After steeping this bain marie system is used to heat the spirit to vapour.  As the heating begins this vapour is trapped in the ‘onion’ of the still, condenses and travels back down to the heart of either Emily or Gertrude.  This process of vapourising, condensing and travelling back to the spirit can occur up to 16 times before the spirit is warm enough for the vapour to bypass the onion and travel through the swan neck to the neighbouring condenser.

The condenser uses water that is stored in a local underground well to cool the vapour back to a liquid.  Similar to whisky distilling, the potable alcohol the distiller wants to capture has a boiling point of 78.2OC, with the first vapours to boil off being more volatile and known as the ‘heads’. The hedas include chemicals such as acetaldehyde (CH3CHO), acetone ((CH3)2CO) and esters (pretty sure I learnt about those in chemistry back in the day!).
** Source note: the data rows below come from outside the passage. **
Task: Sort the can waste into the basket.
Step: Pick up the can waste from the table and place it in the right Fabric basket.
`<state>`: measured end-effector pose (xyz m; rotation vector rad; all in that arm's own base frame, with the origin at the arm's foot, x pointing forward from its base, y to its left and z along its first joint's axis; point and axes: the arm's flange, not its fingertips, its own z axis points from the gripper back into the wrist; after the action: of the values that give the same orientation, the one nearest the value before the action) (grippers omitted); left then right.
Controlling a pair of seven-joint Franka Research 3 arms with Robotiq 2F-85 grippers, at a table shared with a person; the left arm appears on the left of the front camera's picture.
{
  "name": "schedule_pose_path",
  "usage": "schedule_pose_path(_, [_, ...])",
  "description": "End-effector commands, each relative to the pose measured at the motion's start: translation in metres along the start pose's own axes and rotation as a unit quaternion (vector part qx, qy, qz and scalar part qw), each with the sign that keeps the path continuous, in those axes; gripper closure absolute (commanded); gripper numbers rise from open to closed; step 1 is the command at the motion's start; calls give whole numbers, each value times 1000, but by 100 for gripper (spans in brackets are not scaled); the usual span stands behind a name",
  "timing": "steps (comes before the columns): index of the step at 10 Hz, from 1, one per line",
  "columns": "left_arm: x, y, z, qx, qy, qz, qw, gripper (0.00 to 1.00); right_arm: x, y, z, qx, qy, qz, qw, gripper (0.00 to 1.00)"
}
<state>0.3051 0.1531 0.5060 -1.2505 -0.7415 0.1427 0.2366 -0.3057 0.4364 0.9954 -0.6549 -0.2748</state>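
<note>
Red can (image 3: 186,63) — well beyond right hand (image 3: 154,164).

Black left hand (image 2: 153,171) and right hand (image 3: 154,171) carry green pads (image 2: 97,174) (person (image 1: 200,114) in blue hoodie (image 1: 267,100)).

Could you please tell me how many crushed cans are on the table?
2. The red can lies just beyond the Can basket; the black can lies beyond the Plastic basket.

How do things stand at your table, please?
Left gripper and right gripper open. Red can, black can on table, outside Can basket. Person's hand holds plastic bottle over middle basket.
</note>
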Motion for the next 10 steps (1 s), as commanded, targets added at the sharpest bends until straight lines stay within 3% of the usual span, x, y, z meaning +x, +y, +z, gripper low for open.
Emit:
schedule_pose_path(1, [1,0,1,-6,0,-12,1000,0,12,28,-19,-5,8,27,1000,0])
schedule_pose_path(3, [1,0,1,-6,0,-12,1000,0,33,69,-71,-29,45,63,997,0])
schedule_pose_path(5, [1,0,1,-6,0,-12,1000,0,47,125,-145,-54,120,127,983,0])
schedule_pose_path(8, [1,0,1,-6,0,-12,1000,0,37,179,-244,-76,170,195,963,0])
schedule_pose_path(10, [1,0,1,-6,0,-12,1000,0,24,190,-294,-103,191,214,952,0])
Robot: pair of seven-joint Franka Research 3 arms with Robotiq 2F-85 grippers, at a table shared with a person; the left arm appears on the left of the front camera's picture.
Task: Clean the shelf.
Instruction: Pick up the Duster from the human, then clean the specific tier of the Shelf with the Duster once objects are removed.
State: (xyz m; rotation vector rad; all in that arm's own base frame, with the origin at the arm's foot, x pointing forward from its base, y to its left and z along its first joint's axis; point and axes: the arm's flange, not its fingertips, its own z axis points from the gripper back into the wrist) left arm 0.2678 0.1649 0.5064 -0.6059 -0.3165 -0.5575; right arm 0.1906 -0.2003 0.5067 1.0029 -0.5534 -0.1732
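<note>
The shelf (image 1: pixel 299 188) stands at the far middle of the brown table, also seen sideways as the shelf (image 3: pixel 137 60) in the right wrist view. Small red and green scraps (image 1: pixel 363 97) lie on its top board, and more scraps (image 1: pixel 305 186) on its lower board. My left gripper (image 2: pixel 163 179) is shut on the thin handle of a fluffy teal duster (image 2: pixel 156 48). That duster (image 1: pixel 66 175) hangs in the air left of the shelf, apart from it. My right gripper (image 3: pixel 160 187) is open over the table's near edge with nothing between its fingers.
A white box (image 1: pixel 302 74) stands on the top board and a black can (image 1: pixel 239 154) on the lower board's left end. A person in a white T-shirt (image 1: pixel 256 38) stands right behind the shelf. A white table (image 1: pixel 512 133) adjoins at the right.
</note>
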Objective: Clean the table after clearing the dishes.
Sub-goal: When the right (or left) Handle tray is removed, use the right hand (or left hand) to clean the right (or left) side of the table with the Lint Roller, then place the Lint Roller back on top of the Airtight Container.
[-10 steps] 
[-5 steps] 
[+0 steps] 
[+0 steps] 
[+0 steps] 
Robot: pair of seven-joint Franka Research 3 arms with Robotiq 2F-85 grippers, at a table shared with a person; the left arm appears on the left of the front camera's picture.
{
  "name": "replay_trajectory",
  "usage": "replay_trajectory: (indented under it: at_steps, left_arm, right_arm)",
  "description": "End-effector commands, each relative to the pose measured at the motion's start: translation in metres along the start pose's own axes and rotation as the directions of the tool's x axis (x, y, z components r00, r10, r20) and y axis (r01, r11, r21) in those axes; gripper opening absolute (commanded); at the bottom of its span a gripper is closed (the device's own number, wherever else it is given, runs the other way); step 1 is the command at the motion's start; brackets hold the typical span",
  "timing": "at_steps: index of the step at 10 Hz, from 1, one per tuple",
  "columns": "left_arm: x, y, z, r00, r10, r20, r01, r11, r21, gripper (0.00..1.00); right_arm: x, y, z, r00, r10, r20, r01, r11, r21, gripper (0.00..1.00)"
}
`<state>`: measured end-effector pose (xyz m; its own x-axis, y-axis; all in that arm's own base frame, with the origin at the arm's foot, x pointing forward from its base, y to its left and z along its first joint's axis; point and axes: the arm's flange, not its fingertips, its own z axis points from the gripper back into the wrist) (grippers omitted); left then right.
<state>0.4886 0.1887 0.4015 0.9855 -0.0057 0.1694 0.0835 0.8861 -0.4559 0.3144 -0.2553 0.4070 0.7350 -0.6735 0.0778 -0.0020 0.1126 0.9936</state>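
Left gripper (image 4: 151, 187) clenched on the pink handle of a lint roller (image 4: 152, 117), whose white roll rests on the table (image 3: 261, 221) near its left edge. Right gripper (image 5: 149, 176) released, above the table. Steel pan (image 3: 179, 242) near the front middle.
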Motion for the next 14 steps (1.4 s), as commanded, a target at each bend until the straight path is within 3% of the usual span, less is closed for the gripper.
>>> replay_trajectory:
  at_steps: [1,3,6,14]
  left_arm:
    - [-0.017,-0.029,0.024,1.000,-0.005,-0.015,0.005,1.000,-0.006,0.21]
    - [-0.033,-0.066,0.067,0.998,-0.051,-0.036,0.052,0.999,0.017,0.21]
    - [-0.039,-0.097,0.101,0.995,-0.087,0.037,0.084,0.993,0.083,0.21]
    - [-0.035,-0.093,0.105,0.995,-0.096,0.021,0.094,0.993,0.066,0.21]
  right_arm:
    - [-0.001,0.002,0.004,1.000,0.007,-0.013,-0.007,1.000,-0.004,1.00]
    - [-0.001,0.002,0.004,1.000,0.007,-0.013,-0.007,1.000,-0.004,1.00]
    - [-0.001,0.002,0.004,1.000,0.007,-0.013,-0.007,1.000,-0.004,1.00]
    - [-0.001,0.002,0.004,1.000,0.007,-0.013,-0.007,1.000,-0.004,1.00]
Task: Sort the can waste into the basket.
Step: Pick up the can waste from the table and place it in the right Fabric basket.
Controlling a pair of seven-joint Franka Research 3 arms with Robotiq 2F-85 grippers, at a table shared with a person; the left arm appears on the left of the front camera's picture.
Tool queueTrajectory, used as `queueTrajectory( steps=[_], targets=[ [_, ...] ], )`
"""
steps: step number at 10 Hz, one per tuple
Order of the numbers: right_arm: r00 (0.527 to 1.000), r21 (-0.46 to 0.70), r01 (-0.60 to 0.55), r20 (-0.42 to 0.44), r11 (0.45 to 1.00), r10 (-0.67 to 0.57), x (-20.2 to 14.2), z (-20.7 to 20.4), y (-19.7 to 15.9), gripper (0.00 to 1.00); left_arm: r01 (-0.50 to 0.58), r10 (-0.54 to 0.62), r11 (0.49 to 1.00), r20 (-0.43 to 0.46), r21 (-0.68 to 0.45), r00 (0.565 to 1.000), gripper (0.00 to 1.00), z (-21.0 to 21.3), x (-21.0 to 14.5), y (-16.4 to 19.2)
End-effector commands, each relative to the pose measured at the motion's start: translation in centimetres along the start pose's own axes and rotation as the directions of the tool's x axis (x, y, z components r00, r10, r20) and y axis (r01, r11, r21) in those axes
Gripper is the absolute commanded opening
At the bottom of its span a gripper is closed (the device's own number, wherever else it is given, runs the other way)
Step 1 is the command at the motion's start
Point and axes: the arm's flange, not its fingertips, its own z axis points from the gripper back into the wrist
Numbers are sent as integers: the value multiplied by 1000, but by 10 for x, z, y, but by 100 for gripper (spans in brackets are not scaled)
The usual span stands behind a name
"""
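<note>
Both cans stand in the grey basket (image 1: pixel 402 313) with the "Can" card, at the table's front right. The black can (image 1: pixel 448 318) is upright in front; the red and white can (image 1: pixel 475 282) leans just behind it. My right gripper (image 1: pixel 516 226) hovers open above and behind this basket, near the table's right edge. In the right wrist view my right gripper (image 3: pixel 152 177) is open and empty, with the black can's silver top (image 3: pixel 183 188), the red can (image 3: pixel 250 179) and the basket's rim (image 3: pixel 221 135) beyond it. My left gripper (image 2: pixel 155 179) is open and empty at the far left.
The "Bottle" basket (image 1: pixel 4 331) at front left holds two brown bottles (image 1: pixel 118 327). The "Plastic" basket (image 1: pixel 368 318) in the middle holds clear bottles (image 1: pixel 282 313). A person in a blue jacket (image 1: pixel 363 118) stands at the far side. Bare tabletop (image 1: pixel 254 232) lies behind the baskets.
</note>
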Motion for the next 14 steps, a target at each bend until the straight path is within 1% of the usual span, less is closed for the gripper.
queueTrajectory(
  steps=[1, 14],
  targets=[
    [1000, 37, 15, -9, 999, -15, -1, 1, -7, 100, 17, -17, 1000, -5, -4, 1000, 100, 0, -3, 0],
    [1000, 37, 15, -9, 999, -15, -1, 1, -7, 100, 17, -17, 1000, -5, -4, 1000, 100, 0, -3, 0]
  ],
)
Once the desired boiling point is reached the ethanol liquid is called the heart and piped through copper piping to one of three vats.  The heart will be ethanol. The tails are left, containing water, carbohydrates and less volatile alcohols, all undesirable. The tails will consist of 1-propanol (CH3CH2CH2OH), butyl alcohol (C4H10O), amyl (Isobutyl carbinol) and acetic acid (CH3COOH) to name a few.

The copper in the still and piping is very important as it helps produce an even, smooth flavour and impurities are left on the inside of the copper piping thereby keeping the spirit pure without excessive filtration.

Once stored in the vats the distillers will monitor the temperature and density of the spirit, regularly taking temperature and density readings and adding water until the desired alcohol content is arrived at.  Pickering’s Gin has 42%abv, slightly more than the required 37.5%abv to qualify as a London Dry Gin.  It is a particularly high tech process at Pickering’s, adding the water by hand in smaller and smaller quantities, stirring using a oar bought from an outdoor shop and taking individual measurements with thermometer and hydrometer then double checking them in a large book full of tables.

This is a one-shot method, only mixing their end distillate with water to cut it to bottling strength, compared with larger distilleries who use more base spirit to stretch their distillate before cutting with water.

When the desired alcohol content is achieved then it is piped in copper pipes to the room next door where it is bottled by hand.  It is also stoppered and waxed by hand.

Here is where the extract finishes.